Read the article. It is really a good read makes us wonder if maybe we should hold onto this guy. Maybe Krause might be proven right on him as he was with Crawford,Chandler, and Curry.


----------



## Nater (Jul 10, 2002)

> Originally posted by <b>basghetti80</b>!
> Read the article. It is really a good read makes us wonder if maybe we should hold onto this guy. Maybe Krause might be proven right on him as he was with Crawford,Chandler, and Curry.

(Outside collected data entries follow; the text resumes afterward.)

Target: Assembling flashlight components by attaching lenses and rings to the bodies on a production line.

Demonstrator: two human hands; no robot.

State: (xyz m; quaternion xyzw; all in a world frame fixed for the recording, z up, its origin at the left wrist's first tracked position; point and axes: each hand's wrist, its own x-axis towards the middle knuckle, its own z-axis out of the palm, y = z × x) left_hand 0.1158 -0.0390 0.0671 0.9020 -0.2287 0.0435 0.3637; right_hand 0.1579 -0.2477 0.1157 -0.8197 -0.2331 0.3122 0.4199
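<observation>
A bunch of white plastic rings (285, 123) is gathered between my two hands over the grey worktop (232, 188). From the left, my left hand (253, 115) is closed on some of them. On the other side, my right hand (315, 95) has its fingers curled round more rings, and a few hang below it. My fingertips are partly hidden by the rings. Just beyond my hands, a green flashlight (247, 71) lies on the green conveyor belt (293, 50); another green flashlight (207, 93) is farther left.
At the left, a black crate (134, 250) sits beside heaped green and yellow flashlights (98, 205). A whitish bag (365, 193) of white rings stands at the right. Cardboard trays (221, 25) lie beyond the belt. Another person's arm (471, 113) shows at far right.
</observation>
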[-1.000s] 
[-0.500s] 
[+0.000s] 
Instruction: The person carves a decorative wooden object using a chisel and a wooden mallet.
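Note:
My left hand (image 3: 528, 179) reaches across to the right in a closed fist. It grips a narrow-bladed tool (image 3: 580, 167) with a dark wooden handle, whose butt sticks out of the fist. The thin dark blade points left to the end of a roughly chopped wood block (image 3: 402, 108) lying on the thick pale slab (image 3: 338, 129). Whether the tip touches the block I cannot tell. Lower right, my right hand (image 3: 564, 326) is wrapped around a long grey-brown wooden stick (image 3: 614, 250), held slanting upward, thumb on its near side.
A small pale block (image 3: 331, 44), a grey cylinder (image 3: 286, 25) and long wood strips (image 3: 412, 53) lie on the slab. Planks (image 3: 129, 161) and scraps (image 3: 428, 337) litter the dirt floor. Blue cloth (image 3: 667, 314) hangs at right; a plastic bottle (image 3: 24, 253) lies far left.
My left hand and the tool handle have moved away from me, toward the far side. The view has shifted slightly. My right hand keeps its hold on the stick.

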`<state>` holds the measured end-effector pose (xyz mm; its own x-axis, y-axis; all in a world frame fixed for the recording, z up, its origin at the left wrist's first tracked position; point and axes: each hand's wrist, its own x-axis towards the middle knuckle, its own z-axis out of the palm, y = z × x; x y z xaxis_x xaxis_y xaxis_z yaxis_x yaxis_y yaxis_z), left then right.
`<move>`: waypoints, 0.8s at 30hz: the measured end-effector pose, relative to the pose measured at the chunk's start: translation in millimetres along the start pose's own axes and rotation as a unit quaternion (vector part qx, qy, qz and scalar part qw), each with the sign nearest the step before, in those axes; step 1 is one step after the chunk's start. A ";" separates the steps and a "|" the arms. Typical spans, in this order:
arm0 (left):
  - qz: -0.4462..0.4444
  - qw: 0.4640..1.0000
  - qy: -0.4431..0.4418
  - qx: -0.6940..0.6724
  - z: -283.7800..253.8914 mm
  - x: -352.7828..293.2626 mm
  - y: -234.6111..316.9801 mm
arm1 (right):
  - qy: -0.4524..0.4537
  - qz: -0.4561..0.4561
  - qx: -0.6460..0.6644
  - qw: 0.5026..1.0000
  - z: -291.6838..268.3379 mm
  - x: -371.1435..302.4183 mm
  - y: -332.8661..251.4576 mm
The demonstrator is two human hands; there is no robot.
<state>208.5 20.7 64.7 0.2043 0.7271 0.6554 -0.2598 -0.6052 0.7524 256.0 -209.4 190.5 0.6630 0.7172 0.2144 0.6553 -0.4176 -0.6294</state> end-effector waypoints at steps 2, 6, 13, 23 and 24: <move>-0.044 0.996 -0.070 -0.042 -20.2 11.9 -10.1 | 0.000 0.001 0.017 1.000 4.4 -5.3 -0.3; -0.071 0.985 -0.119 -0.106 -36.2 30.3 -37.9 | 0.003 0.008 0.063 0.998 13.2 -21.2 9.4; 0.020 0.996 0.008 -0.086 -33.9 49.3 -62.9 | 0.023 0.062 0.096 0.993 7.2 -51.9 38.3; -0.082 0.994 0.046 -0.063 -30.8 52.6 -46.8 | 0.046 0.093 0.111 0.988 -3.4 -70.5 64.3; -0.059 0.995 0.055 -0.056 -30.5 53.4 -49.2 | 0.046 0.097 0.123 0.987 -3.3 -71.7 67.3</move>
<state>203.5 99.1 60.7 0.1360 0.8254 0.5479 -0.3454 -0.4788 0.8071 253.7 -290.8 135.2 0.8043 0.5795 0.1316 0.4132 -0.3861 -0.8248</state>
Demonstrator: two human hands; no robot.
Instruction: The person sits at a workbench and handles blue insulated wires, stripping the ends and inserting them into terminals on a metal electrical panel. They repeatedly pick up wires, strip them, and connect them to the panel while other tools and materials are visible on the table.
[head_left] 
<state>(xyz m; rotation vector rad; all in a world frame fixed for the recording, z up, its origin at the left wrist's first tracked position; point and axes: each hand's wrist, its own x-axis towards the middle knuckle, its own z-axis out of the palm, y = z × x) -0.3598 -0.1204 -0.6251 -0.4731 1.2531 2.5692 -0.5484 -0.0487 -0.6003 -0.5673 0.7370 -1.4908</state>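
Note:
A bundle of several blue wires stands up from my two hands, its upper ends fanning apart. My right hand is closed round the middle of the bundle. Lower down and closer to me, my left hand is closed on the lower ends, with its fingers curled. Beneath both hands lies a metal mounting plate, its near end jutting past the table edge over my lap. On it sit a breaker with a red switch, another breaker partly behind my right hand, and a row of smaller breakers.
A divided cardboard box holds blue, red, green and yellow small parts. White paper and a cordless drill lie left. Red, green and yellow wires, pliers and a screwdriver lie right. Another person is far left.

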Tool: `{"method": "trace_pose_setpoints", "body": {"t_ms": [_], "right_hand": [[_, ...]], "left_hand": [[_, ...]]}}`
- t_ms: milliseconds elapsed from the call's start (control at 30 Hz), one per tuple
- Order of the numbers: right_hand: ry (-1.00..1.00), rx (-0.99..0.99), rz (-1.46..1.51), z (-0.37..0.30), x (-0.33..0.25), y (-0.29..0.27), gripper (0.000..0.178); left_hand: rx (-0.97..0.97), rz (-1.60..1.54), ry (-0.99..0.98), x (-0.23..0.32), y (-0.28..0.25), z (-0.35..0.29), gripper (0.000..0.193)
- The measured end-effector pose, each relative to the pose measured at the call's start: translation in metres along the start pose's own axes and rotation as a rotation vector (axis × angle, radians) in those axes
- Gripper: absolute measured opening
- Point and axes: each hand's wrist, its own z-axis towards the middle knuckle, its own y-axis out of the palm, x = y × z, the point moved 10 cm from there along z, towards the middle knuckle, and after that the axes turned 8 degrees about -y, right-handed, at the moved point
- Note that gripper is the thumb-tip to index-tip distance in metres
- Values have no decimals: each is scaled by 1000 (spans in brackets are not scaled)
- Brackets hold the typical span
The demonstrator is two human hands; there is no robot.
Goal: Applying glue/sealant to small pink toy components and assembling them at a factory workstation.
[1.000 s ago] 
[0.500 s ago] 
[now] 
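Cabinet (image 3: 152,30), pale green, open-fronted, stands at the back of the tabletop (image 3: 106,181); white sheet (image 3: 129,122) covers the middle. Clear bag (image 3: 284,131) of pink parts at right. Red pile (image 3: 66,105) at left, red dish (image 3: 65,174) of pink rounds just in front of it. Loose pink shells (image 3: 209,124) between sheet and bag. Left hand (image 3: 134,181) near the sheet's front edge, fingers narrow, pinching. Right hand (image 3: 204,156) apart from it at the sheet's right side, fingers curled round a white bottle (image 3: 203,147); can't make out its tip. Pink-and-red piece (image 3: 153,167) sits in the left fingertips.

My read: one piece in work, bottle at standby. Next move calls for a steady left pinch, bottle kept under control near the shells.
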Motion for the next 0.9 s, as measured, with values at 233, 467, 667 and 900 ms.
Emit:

Good point. If the "light bulb" ever goes on for this guy like it has for the others... look out! It's just hard to say if or when that will ever happen -- because for some guys, it never does.


----------



## ace20004u (Jun 19, 2002)

Definitley not everybody can do it. E-Rob has the 5th highest vertical jump in the NBA for anyone who is interested. And I was all for signing Robinson to the deal Krause signed him to. This guy was amazing in the playoffs for Charlotte. But, thus far he has dissappointed. Part of the blame lies with the Bulls though because they don't run any plays for E-Rob, still, his defense has improved since he has been a Bull, his handles look a little better too. Perhaps next year will be his year, if so, the Bulls won't be needing a sf.


----------



## Darius Miles Davis (Aug 2, 2002)

Eddie is one of the league's top level athletes. If he ever finds a way to garner the respect of his teammates (he doesn't get passed the ball much) and his coaches (he doesn't get many minutes), he could be scary good.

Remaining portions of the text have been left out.